• _Records from a data collection_
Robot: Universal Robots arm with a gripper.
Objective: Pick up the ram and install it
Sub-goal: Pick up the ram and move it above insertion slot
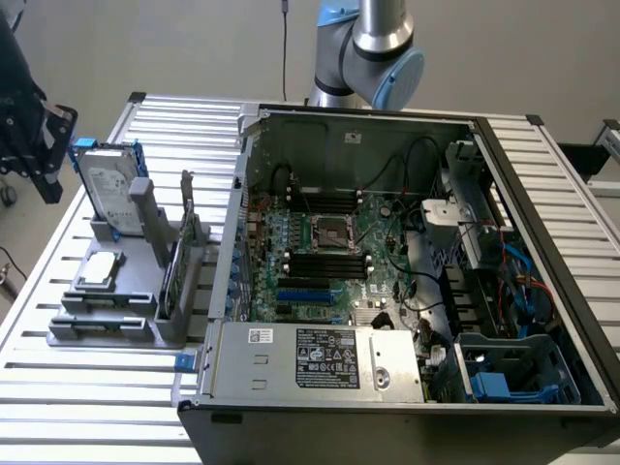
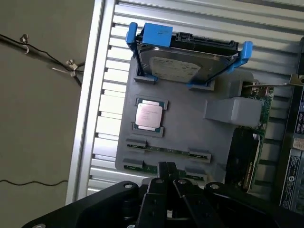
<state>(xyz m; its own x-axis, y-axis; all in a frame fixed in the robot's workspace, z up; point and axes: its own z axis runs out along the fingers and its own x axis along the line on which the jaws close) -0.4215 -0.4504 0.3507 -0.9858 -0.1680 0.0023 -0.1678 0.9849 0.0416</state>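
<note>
The claw (image 2: 167,167) is closed, its dark fingers (image 2: 161,176) pressed together with nothing between them. In the wrist view its tips hang over the edge of a gray holder (image 2: 190,130), right by the slots where the ram sits.

The ram (image 2: 166,151) rests on its long edge in that holder, a thin green strip between two small gray clips. A second green strip (image 2: 140,167) lies in the slot beside it, nearer the claw tips; I cannot tell whether the tips touch it. On the same holder the square processor (image 2: 148,115) lies flat with its metal top up. Beyond it the silver hard drive (image 2: 183,66) with blue rails leans upright in its stand.

In the exterior view the holder (image 1: 136,281) sits in the middle left of the frame on the slatted metal surface (image 1: 58,387), with the hard drive (image 1: 105,179) at its far end and the processor (image 1: 101,271) in front of it. The open computer case (image 1: 542,174) takes up the centre and the exterior view's right. Its motherboard (image 1: 383,228) is exposed, black memory slots (image 1: 329,263) run along either side of the empty processor socket (image 1: 334,232), and a silver power supply (image 1: 291,373) stands along the near edge. The robot arm (image 1: 373,44) rises behind the case at the top centre of the frame.
</note>
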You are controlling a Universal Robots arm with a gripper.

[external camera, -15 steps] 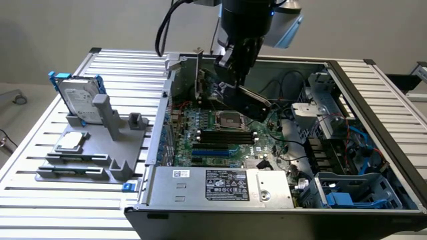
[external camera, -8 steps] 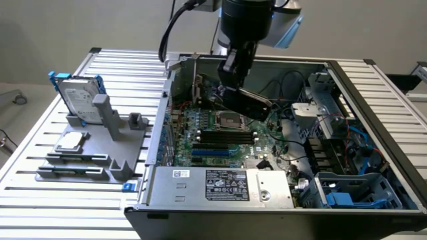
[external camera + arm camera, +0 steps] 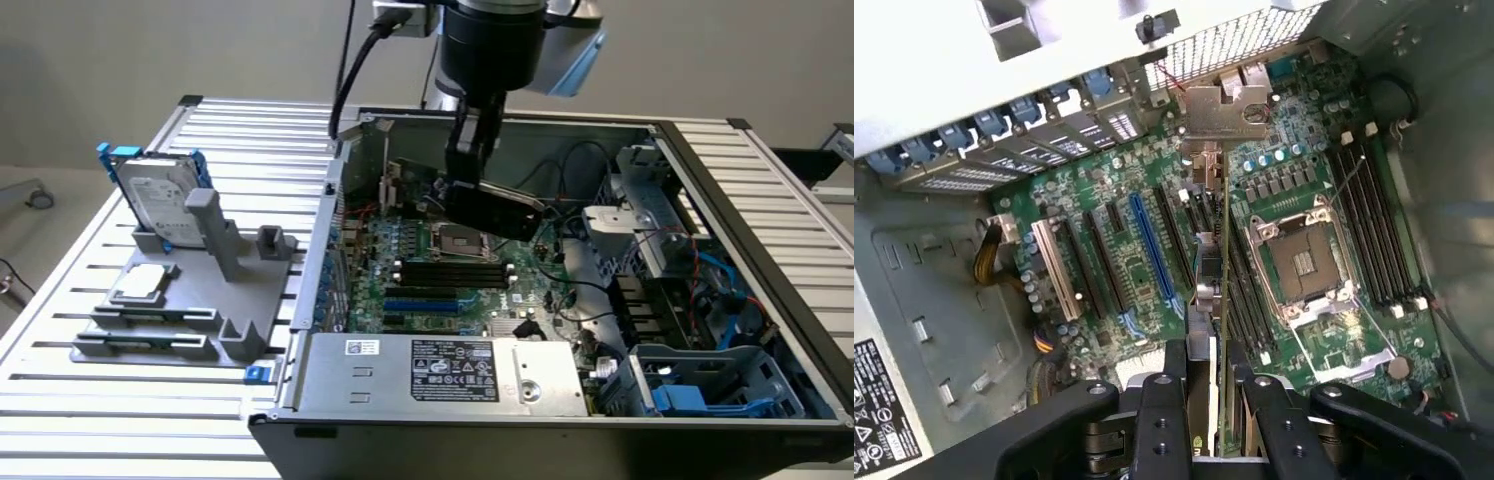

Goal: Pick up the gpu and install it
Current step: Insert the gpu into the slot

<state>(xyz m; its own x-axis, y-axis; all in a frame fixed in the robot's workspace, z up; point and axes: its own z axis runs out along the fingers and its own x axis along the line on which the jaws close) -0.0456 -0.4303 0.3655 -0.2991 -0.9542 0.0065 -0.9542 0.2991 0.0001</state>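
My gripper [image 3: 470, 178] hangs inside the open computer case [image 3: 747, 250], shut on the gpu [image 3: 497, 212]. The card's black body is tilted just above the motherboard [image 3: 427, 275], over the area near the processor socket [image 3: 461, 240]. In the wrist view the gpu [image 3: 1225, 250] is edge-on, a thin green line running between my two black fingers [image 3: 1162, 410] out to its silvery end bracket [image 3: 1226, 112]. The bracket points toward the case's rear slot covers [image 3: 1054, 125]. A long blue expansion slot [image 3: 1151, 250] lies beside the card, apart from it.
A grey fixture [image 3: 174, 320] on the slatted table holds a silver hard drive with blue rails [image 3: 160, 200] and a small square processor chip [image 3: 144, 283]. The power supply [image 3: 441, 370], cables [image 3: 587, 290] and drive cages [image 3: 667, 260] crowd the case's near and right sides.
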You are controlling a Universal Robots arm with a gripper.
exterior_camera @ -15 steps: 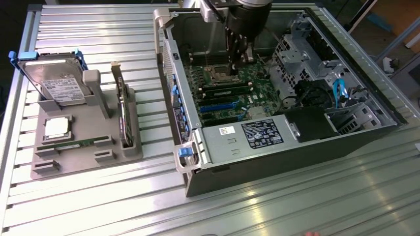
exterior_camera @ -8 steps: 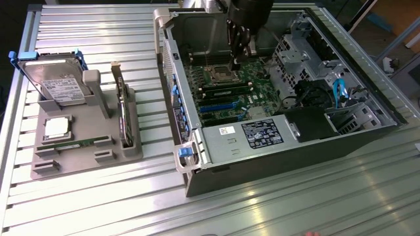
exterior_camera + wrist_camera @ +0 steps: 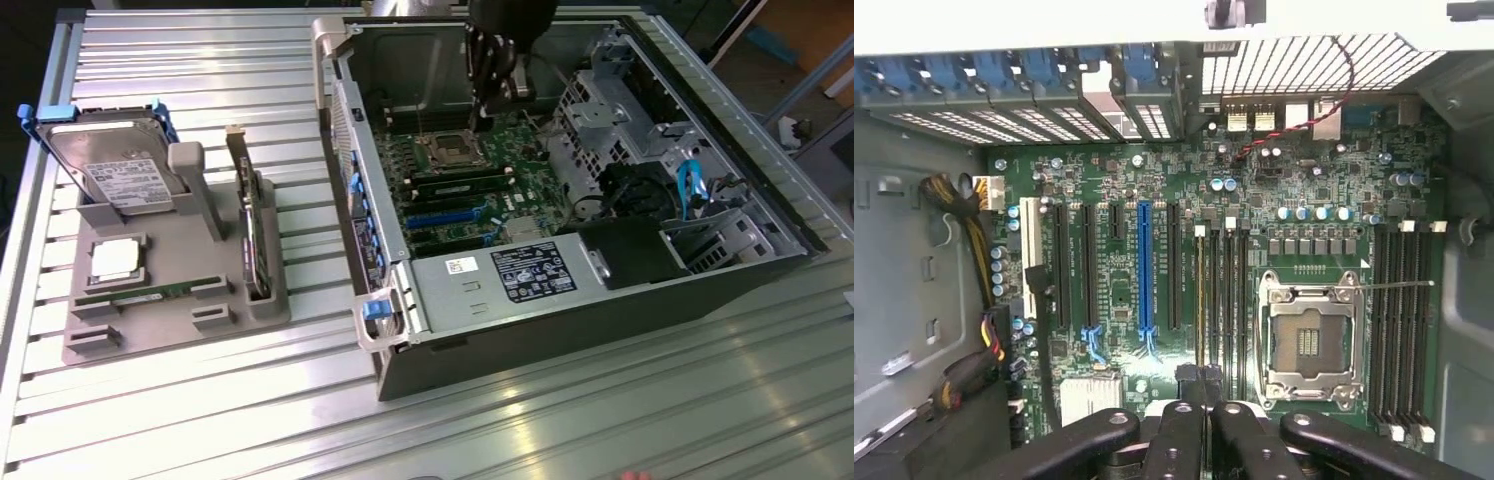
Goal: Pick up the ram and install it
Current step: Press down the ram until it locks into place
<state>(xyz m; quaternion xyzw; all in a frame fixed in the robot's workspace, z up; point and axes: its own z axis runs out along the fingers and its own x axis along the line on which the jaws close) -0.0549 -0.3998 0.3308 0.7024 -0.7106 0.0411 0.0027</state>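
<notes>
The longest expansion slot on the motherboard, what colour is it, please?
Blue; the expansion slot shows best in the wrist view.

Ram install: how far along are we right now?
Done: the gripper hangs inside the open case, shut, above the memory slots beside the processor socket. In hand: I cannot tell whether a stick sits between its fingers. Left: no seating shows, and one ram lies on the grey tray.

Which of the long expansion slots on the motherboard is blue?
The blue slot, second from the memory slots, with black slots on either side.
</notes>
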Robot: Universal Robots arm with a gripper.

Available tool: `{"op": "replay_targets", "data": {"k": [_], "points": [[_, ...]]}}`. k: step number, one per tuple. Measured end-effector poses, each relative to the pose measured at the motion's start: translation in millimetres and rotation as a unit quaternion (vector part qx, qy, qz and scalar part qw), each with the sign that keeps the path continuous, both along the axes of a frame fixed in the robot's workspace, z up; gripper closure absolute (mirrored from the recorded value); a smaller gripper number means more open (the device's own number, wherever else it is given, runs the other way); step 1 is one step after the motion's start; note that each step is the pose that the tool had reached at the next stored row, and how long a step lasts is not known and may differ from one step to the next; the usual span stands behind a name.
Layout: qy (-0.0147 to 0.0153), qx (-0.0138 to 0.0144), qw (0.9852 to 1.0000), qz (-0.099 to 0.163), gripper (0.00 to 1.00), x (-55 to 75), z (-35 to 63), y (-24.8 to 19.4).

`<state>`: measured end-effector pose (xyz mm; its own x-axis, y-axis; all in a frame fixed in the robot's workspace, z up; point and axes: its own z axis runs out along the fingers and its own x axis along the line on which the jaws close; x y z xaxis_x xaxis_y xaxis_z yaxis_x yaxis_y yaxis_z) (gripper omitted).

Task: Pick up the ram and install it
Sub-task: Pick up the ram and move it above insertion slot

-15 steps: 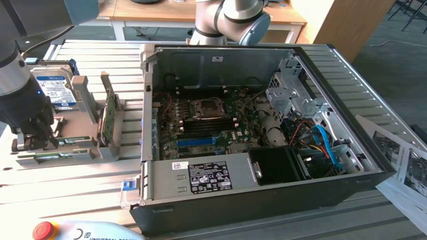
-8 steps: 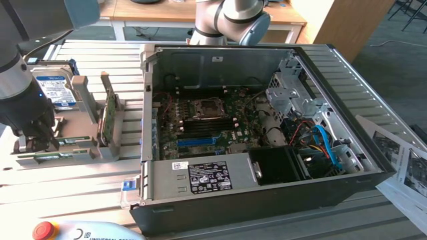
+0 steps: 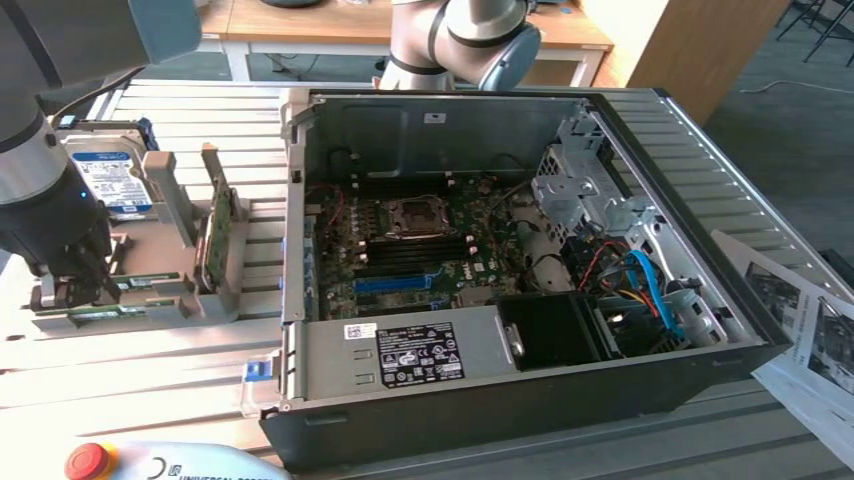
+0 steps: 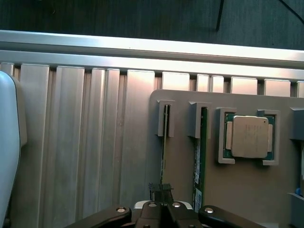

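Observation:
The ram (image 4: 164, 142) is a thin green stick seen edge-on, standing in a slot of the grey holder (image 4: 180, 175). My gripper (image 4: 160, 191) sits directly over the ram's near end, and its dark fingers are shut on that edge. A second ram stick (image 4: 200, 147) stands in the neighbouring slot. In the exterior view the gripper (image 3: 74, 290) is low over the holder (image 3: 154, 295), at that view's left, well away from the open computer case (image 3: 441, 120). The motherboard (image 3: 400, 230) inside the case has black slots and a blue one (image 3: 400, 283).
A processor chip (image 4: 249, 136) lies in a pocket of the holder. A broader green card (image 3: 214, 235) stands on edge, with a hard drive (image 3: 114, 180) behind it. Ribbed aluminium tabletop (image 4: 95, 142) surrounds the holder. A pendant with a red stop button (image 3: 87, 460) lies in front, and papers (image 3: 801, 320) at the exterior view's right.

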<state>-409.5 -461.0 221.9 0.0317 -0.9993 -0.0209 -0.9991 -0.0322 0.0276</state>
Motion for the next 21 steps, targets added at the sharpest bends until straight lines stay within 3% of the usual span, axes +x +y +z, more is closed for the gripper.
{"op": "replay_targets", "data": {"k": [14, 15, 21], "points": [[-0.0001, 0.0000, 1.0000, 0.000, 0.89, 0.0, -0.1, 0.0], [-0.0001, 0.0000, 1.0000, 0.000, 0.82, 0.0, -0.1, 0.0], [-0.0001, 0.0000, 1.0000, 0.000, 0.82, 0.0, -0.1, 0.0]]}}
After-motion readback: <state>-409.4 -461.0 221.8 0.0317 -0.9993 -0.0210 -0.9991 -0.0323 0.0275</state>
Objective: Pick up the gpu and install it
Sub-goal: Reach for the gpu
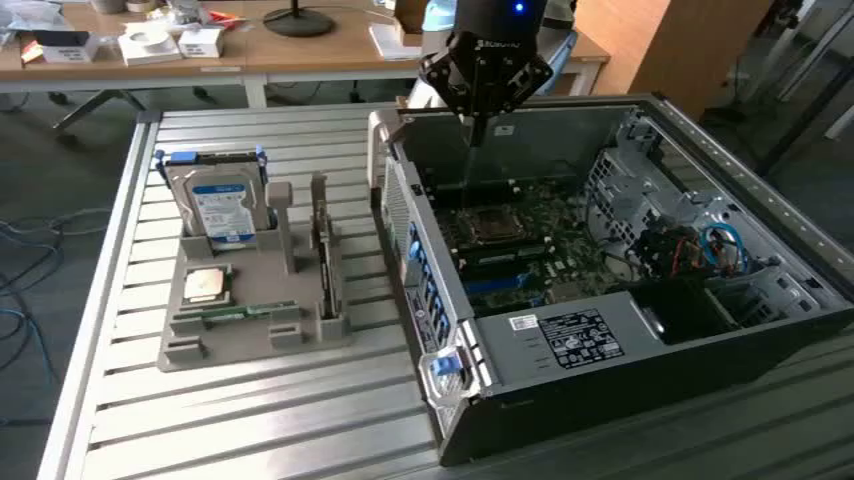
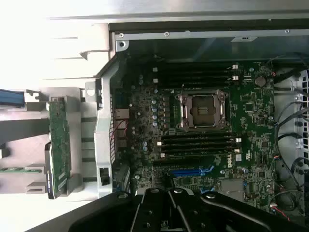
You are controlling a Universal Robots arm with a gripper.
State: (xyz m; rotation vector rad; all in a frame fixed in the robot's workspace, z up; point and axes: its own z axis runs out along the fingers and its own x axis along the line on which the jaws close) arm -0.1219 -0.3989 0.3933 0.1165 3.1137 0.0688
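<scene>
Gripper [image 1: 470, 138], fingers pressed together on nothing, hangs above the open case [image 1: 694, 160] near the table's [image 1: 240, 420] far edge; gpu [image 1: 324, 265] stands on edge in the grey holder [image 1: 200, 345], beside the case's wall.

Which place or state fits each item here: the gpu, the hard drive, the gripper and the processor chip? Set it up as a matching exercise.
Things:
1. gpu
2. hard drive
3. gripper
4. processor chip

Places or states:
a. above the open computer case
b. lying flat in the grey holder
c. standing on edge in the holder, on its side nearest the case
d. upright in the holder, blue label showing

Pairs: 1-c, 2-d, 3-a, 4-b
</scene>
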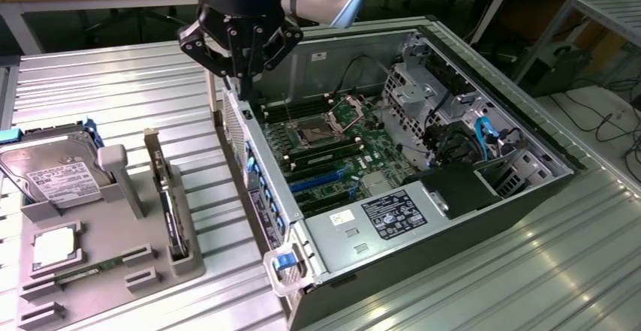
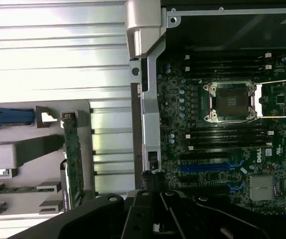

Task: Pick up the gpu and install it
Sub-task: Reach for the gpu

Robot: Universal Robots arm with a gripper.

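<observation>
gripper [image 1: 243, 85] of mine pressed together, hanging over the rear edge of the open grey metal pc case [image 1: 421, 286]. thin flat black gpu card [image 1: 167, 196] stands on edge in the grey plastic holder tray [image 1: 110, 230], well apart toward the exterior view's left, beside the silver hard drive [image 1: 55, 173].

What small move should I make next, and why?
Probably move the gripper toward the exterior view's left, over the gpu: it hangs shut and empty above the computer case's edge, while the gpu stands on edge in the grey holder.
</observation>
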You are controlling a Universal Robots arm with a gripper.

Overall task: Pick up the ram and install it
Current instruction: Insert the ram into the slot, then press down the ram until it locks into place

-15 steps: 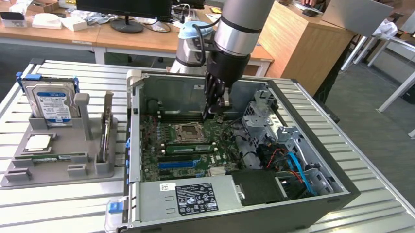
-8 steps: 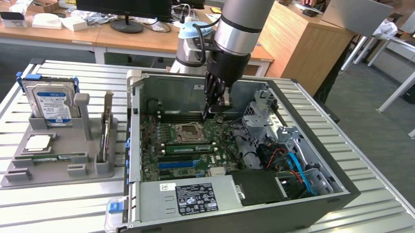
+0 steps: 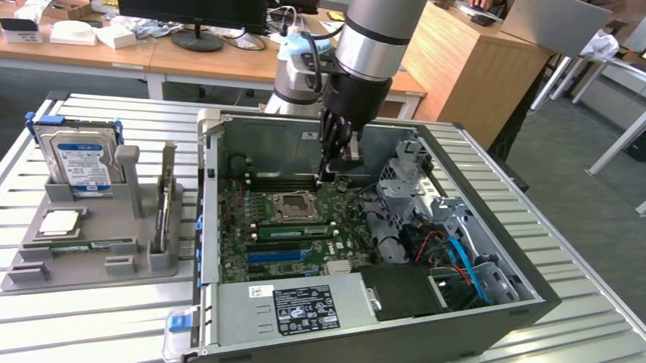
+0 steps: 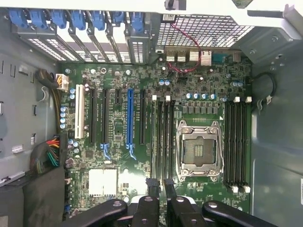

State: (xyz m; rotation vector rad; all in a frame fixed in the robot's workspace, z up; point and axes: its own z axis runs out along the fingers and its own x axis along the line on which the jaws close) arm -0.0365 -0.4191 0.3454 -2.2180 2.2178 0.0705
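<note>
The arm comes down from above into the open computer case, wrist upright. The jaws point straight down over the motherboard, by the memory slots (fingertips a little apart, board showing between). The ram lies flat in the grey holder on the bench, at the exterior view's left, well apart from the jaws.

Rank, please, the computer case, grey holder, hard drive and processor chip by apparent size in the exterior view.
1. computer case
2. grey holder
3. hard drive
4. processor chip
All four clearly differ.
</note>
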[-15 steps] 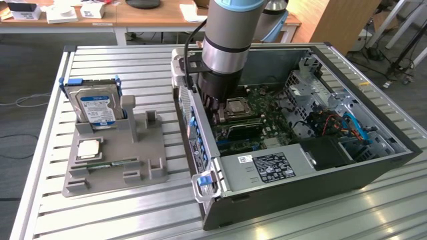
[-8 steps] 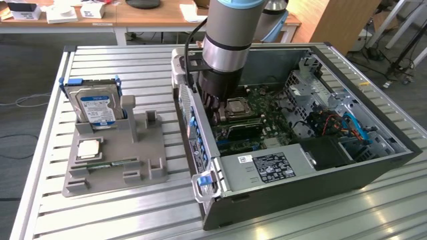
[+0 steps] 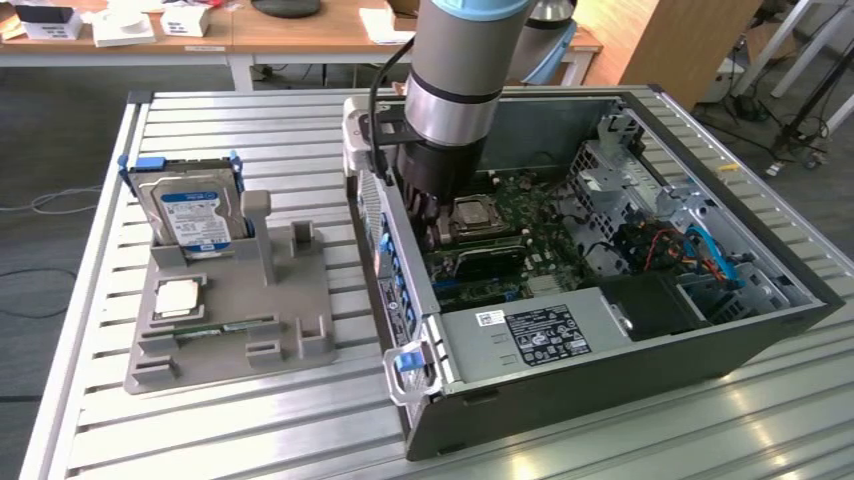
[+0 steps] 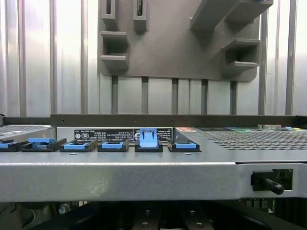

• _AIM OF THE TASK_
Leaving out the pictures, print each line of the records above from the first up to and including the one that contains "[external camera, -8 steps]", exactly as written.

• _REPLY TO THE EXERCISE_
Robot: Universal Robots arm with a gripper.
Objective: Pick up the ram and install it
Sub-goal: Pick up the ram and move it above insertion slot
<state>(xyz m; its own x-axis, y-axis; all in a frame fixed in the robot's workspace, z up; point and axes: its own z axis runs out along the fingers and its own x axis along the line on which the jaws close) -0.4215 -0.4504 0.3507 -0.9858 -0.1680 0.0023 -0.1678 0.9849 0.0416</state>
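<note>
The claw (image 2: 167,167) is closed, its dark fingers (image 2: 161,176) pressed together with nothing between them. In the wrist view its tips hang over the edge of a gray holder (image 2: 190,130), right by the slots where the ram sits.

The ram (image 2: 166,151) rests on its long edge in that holder, a thin green strip between two small gray clips. A second green strip (image 2: 140,167) lies in the slot beside it, nearer the claw tips; I cannot tell whether the tips touch it. On the same holder the square processor (image 2: 148,115) lies flat with its metal top up. Beyond it the silver hard drive (image 2: 183,66) with blue rails leans upright in its stand.

In the exterior view the holder (image 1: 136,281) sits in the middle left of the frame on the slatted metal surface (image 1: 58,387), with the hard drive (image 1: 105,179) at its far end and the processor (image 1: 101,271) in front of it. The open computer case (image 1: 542,174) takes up the centre and the exterior view's right. Its motherboard (image 1: 383,228) is exposed, black memory slots (image 1: 329,263) run along either side of the empty processor socket (image 1: 334,232), and a silver power supply (image 1: 291,373) stands along the near edge. The robot arm (image 1: 373,44) rises behind the case at the top centre of the frame.
</note>
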You are controlling a Universal Robots arm with a gripper.

[external camera, -15 steps] 
[external camera, -8 steps] 

A complete answer has now been given to the exercise.